Three sweetpotato entries namely JO6 30-3 (yellow colored flesh), Immitlog (orange colored flesh) and Haponita (violet colored flesh) were evaluated for their acceptability when added to yoghurt as flavoring hopia as filling and vinegar as fermenting material. The product development was done from October 2010 to July 2013.The varieties were found to be acceptable for the production of yoghurt, hopia and vinegar. Yoghurt and hopia has good taste, sugar just right and texture is smooth for yoghurt. Sweetpotato yoghurt can have a shelf-life of one month under refrigerated condition, hopia for seven days under room temperature conditions ranging from 24 – 26 °C and relative humidity from 70-80%.

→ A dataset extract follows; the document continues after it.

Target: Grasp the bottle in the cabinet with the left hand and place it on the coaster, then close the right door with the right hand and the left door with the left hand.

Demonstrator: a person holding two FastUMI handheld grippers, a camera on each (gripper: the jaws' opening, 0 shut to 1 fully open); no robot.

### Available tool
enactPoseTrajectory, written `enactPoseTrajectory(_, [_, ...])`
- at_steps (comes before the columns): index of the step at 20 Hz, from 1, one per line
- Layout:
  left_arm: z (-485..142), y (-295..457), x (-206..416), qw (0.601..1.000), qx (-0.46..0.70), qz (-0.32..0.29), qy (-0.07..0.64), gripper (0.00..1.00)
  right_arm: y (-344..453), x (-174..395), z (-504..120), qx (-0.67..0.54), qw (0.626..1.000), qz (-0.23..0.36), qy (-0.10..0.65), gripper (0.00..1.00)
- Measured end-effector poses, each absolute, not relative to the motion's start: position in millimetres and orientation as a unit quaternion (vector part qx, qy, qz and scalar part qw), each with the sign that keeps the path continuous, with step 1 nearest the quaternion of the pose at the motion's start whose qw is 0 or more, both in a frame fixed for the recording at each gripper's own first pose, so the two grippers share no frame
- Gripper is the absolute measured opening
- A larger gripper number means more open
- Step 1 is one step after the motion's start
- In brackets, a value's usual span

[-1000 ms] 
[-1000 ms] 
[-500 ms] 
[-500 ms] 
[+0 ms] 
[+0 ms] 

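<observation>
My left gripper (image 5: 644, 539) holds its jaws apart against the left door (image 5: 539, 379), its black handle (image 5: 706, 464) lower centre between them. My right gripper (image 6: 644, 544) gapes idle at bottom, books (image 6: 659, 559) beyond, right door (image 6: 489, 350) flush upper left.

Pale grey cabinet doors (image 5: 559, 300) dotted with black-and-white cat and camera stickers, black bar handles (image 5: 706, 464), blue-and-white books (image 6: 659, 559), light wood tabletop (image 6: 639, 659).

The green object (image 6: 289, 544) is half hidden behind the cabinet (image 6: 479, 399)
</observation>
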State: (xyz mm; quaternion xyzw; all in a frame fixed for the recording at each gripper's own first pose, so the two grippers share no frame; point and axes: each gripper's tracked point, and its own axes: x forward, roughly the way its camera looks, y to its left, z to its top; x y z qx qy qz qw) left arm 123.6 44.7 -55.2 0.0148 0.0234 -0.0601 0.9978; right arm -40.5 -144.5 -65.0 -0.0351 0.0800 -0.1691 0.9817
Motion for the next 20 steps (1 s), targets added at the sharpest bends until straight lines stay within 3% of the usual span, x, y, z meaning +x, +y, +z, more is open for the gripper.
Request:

Vinegar is acceptable at six months but has a better taste when aged longer, one year or more with a pH of 3.4.Addition of yellow, orange and violet fleshed sweetpotato increases energy, carbohydrates, vitamin A and calcium of yoghurt and vitamin A and calcium of hopia.With an estimated production cost of Php 33.06, Php 25.78, and Php 23.98 for yoghurt, hopia and vinegar, the computed return on cash expense for yoghurt is 25.52%, 25.10% for hopia and 25.13% for vinegar if the wholesale price is PhP 41.50 (yoghurt), PhP 32.25 (hopia) and Php30 (vinegar).